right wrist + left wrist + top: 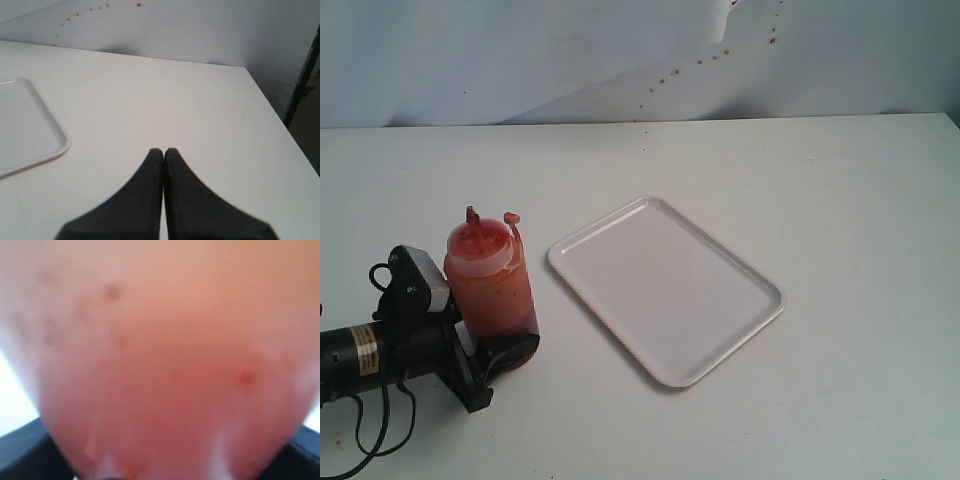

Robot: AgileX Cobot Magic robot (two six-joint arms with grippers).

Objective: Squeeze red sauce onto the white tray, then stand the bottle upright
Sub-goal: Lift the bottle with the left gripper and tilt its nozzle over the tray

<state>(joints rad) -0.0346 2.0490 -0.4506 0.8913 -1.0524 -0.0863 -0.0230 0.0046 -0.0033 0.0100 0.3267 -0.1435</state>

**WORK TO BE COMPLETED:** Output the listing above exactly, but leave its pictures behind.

**OUTPUT BELOW:**
right wrist + left wrist + top: 

Robot: AgileX Cobot Magic robot (two six-joint arms with grippers).

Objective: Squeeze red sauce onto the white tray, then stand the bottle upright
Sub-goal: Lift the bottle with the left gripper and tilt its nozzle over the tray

<state>(joints rad) -0.0346 2.0490 -0.4506 0.8913 -1.0524 -0.0863 -0.0230 0.0046 -0.0033 0.0100 0.3267 -0.1435</state>

As written, the answer is complete.